* **WHAT IS BEING ASKED**:
Start at the line below containing "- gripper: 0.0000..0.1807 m" and stop at the line containing "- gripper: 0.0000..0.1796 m". Repeat every line of that stretch exactly, and nothing outside it.

* **DATA FOR ANALYSIS**:
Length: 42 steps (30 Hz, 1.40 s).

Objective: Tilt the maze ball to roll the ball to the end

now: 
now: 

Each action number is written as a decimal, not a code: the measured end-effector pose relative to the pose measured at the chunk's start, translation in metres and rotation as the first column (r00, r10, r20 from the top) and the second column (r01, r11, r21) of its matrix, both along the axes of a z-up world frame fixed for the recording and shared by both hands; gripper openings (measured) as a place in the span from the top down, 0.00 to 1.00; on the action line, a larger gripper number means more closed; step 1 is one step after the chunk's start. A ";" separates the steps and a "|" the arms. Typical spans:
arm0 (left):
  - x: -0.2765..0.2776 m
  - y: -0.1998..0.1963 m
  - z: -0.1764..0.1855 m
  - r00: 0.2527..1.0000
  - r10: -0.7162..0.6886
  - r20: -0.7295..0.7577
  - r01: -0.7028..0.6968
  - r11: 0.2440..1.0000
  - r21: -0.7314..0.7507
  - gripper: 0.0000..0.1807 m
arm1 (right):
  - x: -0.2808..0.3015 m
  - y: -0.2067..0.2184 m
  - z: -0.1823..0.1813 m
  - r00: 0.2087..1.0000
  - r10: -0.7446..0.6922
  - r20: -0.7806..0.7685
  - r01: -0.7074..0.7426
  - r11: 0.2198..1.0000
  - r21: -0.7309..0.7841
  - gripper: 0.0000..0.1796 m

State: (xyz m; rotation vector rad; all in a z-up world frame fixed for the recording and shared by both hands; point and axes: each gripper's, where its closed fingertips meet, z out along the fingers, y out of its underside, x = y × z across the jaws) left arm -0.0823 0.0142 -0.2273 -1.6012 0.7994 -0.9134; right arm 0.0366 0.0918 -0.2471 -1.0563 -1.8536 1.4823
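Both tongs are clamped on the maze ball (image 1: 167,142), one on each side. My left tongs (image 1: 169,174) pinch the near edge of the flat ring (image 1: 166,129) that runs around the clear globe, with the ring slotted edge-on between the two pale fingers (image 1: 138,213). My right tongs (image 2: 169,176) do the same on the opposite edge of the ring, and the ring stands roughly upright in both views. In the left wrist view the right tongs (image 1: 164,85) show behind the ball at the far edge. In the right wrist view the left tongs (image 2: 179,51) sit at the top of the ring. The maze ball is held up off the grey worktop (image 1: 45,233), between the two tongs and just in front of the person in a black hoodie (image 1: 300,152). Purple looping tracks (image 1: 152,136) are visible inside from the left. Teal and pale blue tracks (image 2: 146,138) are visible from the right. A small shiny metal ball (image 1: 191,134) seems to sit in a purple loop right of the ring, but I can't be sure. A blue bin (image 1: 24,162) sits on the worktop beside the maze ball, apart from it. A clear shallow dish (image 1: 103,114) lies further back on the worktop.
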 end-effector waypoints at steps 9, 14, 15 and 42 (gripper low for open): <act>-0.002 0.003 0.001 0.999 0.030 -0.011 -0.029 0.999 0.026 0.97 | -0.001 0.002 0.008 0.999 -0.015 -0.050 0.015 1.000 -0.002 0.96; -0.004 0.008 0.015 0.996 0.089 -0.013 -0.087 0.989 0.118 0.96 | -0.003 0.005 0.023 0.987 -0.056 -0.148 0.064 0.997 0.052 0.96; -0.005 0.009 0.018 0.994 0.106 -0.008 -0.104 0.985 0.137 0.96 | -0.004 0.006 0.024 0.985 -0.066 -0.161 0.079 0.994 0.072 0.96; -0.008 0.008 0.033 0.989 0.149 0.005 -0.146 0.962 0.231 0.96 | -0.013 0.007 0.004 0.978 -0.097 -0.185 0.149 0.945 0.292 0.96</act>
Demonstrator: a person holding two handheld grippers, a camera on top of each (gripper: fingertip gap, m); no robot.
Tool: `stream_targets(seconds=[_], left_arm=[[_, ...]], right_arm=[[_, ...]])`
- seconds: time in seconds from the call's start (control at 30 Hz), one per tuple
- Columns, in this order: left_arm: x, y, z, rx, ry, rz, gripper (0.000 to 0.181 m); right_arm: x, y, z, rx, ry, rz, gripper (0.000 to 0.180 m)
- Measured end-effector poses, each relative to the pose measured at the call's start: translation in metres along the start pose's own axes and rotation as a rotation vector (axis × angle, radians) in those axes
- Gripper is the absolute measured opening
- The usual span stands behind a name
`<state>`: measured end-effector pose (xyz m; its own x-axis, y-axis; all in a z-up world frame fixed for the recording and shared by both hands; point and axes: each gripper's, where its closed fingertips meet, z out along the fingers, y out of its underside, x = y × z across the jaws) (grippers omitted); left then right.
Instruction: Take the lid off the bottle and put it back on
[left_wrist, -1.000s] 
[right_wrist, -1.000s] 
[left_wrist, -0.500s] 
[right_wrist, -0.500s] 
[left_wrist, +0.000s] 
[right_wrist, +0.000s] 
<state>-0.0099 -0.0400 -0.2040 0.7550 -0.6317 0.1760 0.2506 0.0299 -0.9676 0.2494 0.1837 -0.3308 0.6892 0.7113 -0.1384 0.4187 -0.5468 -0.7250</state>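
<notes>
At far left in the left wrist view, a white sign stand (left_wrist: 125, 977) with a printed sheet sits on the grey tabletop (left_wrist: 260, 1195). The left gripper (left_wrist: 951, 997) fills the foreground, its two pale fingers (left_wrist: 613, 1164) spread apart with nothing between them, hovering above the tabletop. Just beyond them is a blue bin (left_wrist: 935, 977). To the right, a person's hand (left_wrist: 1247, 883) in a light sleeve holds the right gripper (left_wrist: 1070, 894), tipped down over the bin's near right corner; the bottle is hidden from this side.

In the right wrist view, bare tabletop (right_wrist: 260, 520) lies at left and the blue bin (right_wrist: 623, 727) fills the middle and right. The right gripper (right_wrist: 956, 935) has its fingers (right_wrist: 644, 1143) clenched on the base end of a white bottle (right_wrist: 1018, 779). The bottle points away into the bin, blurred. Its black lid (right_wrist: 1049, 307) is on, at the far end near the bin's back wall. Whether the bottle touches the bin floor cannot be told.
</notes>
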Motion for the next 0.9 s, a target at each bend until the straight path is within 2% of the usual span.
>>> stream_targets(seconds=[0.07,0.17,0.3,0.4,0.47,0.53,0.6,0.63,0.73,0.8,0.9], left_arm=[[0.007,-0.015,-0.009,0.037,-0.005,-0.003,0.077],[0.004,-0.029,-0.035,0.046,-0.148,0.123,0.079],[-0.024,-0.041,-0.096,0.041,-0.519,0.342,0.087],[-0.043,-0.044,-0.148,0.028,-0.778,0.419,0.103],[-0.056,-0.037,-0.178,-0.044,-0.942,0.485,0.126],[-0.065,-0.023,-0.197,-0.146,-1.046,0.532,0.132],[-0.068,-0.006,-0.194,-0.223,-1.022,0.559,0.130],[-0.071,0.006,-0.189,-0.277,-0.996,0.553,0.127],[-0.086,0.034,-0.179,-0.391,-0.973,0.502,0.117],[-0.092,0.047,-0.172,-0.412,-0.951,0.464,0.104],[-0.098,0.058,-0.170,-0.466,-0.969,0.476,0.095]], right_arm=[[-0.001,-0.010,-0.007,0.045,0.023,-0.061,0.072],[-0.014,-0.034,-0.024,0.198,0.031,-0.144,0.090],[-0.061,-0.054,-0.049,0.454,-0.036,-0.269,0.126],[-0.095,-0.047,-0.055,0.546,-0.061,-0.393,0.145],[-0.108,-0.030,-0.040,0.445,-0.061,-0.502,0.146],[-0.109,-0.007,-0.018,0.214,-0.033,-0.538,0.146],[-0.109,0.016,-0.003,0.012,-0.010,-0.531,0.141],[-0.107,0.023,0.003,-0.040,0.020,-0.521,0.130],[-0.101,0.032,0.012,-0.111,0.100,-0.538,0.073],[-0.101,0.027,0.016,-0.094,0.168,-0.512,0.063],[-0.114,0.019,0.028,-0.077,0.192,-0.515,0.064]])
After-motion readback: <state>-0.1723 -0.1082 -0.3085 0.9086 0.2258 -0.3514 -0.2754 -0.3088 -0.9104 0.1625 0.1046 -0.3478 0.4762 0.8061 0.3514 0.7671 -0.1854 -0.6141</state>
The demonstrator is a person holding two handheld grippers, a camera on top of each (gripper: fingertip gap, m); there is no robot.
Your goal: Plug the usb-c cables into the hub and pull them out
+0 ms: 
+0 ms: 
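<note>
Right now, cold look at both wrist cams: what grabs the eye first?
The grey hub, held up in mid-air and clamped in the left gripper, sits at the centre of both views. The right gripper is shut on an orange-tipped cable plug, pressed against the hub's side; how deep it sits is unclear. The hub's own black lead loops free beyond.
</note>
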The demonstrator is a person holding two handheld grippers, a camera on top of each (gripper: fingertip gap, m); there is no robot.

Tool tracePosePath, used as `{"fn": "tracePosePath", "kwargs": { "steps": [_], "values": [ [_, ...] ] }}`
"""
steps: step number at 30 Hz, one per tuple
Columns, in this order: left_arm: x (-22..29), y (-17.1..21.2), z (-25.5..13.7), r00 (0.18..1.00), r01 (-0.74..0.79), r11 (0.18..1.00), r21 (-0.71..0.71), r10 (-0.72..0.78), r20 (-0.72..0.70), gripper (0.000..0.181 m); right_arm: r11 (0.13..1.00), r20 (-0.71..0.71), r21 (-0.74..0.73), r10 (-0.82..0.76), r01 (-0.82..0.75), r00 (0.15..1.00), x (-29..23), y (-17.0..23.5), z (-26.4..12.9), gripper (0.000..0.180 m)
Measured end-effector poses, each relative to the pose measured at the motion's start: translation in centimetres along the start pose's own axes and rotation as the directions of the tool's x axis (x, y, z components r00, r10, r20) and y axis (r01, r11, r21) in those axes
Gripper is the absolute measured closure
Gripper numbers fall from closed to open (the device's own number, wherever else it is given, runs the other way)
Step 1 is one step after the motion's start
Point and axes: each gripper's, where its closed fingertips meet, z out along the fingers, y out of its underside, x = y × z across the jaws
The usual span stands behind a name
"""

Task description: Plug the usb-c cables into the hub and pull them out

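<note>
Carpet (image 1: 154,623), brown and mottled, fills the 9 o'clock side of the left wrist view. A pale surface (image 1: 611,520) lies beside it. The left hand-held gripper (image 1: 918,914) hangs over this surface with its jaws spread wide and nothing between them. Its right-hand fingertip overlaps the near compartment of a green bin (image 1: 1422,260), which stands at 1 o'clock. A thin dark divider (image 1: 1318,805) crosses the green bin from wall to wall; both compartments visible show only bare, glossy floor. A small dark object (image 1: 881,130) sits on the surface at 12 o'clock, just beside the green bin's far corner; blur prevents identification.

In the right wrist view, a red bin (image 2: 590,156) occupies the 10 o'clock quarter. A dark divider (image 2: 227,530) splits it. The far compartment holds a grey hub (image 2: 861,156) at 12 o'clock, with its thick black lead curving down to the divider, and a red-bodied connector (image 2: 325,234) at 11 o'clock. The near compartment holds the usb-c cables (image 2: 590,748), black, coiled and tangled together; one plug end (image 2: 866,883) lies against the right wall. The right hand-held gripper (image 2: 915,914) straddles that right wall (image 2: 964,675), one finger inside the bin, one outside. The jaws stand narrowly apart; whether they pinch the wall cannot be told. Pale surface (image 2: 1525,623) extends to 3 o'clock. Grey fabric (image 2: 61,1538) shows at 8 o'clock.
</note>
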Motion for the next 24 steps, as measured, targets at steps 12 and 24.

* **TASK ANSWER**:
  - gripper: 0.0000..0.1807 m
arm1 (right):
  - x: -0.2808..0.3015 m
  - y: -0.2067..0.2184 m
  - z: -0.1823..0.1813 m
  - r00: 0.2087..1.0000
  - r10: -0.7446..0.6922
  - r20: -0.7806..0.7685
  - r01: -0.7074..0.7426
  - r11: 0.2198..1.0000
  - r21: -0.7309..0.7841
  - gripper: 0.0000..0.1796 m

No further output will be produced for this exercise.